O Meio (de Comunicação) Cru
- Beatriz Pereira
- 6 de out. de 2022
- 3 min de leitura
Ele chegava do trabalho. Pousava as botas, muito velhas, mas bem estimadas, e cumprimentava a esposa e os filhos. Trazia muitas cartas! Muito gostava eu quando o meu pai trazia cartas… Vinham de Lisboa, e eram quase todas dos meus tios - irmãos da minha mãe.
O meu pai, ainda com elas na mão, dizia: “Nunca sabemos que notícias traz uma carta. Por isso, vamos jantar em paz, e mais logo as abriremos.”.

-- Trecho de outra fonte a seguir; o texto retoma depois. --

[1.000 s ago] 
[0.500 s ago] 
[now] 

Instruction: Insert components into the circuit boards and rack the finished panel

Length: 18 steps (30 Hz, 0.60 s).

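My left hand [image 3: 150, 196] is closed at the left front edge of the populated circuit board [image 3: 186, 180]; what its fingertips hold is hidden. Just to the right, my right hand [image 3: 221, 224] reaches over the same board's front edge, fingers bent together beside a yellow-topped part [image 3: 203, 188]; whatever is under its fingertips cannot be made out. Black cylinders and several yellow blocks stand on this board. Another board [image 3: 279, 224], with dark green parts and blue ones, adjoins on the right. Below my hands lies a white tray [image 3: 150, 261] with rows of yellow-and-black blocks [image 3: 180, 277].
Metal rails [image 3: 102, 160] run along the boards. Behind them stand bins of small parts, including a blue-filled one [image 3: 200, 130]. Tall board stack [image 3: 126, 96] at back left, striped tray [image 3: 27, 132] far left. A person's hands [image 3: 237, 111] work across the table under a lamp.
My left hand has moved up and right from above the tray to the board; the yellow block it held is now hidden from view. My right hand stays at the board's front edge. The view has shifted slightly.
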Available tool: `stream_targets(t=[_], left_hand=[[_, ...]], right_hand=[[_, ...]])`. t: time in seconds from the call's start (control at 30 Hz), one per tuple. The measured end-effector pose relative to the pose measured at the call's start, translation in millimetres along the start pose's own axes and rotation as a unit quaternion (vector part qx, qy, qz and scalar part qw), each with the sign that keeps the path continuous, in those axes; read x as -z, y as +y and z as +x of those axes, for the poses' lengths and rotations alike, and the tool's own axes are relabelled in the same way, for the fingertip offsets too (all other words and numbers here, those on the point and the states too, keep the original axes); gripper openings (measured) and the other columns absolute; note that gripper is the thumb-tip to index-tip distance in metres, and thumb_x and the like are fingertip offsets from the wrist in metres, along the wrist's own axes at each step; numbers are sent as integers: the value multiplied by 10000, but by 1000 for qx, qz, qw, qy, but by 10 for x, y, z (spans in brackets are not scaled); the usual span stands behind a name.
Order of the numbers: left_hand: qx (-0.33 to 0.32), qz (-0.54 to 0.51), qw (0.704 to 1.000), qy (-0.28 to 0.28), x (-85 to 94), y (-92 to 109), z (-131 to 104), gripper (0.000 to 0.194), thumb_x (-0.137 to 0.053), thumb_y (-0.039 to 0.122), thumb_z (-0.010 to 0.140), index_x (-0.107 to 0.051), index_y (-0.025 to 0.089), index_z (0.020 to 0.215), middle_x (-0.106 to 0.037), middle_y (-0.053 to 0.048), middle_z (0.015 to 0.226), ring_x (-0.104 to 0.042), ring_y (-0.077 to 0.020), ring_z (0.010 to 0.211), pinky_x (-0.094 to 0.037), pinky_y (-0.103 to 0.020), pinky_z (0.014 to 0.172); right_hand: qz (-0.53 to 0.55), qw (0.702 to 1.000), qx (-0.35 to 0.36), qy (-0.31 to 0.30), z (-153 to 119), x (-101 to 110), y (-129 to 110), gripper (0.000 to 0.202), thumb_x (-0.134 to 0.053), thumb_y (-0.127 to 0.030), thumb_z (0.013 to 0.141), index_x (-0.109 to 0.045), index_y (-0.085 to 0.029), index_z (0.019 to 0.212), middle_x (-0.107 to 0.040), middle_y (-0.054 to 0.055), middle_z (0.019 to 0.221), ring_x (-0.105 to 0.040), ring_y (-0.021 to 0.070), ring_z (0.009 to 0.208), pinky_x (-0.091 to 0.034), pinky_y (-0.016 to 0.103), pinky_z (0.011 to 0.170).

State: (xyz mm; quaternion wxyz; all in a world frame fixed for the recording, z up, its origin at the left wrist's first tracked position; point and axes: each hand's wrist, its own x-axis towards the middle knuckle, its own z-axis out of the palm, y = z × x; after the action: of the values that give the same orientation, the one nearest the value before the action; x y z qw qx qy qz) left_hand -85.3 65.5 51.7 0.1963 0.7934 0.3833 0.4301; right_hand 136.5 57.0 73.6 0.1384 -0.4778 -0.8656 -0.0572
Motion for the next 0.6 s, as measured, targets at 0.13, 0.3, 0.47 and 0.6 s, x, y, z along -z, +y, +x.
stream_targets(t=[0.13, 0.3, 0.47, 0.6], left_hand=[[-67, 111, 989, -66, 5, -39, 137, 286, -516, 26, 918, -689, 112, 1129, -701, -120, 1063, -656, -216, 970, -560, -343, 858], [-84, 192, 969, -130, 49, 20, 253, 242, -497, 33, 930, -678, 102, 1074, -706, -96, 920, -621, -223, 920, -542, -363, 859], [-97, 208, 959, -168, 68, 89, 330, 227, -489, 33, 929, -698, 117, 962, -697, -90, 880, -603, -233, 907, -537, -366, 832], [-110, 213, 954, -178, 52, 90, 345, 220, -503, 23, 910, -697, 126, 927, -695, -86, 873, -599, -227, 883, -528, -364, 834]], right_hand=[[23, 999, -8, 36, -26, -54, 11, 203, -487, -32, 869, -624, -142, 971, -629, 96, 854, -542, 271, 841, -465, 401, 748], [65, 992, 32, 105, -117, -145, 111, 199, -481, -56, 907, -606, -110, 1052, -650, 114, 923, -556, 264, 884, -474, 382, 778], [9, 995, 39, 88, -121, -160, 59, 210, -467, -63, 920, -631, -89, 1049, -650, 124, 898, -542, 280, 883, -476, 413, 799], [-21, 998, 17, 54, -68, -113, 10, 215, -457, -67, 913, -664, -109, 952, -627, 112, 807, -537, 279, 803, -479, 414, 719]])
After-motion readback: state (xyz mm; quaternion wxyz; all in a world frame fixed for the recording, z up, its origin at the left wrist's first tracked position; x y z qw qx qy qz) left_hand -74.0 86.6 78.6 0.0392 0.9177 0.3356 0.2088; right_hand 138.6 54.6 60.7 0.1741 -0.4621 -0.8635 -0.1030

E então, depois do jantar, sentávamo-nos todos à volta da mesa, a ouvir o meu pai ler as mensagens em voz alta. Com a barriga cheia, estávamos prontos para as boas e más notícias que podiam vir escritas naquele papel.
Isto contou-me o meu avô, em recordação do quanto significavam para ele este meio de comunicação tão… Cru, analógico, datado - e outros adjetivos que lhe queiram atribuir.
Que revolta podia eu sentir quando ele me diz “Vocês não sabem o que é ter esta experiência". Pois, claro! Vocês, velhos e experientes, acham sempre que o vosso tempo foi melhor. Vocês, velhos e sobreviventes da fome, rebaixam o ambiente tecnológico em que crescemos sem termos nós culpa nenhuma. Vocês, velhos e fabricantes dos próprios brinquedos e brincadeiras, olham para nós com a pena de quem viveu uma realidade muito melhor que a atual. Que posso eu fazer se não nasci há 10, 20, 40, 75 anos? Digam-me! Onde preencho o livro de reclamações?
Contudo, eu não reclamo, nem crio uma revolução à mesa de jantar, porque sei que ele está certo. No fundo, também eu partilho da sua tristeza. Quem me dera poder abrir a Caixa de correio e encontrar mais do que um anúncio de uma nova loja de esquina ou um panfleto do LIDL. Até a conta da luz deixou de querer viver na minha Caixa de correio.
Coitada. Da minha Caixa de correio, quero dizer. Ela agora contenta-se – alegra-se, grita de excitação – quando um envelope que não tenha a minha morada escrita a computador pousa nas Suas paredes.
Às vezes, tento reconfortá-La e dizer-Lhe que a culpa não é dela: "As pessoas acham que as cartas são um desperdício de recursos… Não ligues, Caixa. Para mim continuas a valer o mesmo.". Mas, também nessas vezes, acabo a partilhar da Sua melancolia. Não digo que quero voltar a receber uma pilha de contas da luz, água, e extrato bancário. Essas ficam bem no digital – gosto que lá estejam e acho que também elas gostam de lá estar. Mas quero, sim, voltar a arrecadar aqueles envelopes excessivamente ornamentados, com autocolantes de flores e selos que viajaram mais que eu. Quero o retorno do papel com caligrafias bonitas ou quase ilegíveis. Quero o retorno das artes plásticas em formato envelope, e das saquetas de chá a acompanhar um texto pensado, escrito a caneta arranhada sobre o papel. Quero o ritual de deixar as cartas nos correios. Quero o dever de procurar um postal para dizer aos meus pais por onde ando.
Sei que quero muito. Quero tanto… Mas quem somos nós sem o querer?
Por isto tudo vos peço: voltem a escrever cartas e a alegrar as Caixas do correio. Escrevam um texto ao vosso amigo que mora longe (ou perto), e coloquem uma recordação especial dentro do envelope. Lembrem-se que cada carta é como uma pequena cápsula do tempo, e que nenhuma notificação da vossa cloud de fotos superará o sentimento de agarrar, abrir e reler uma mensagem antiga a vós dirigida.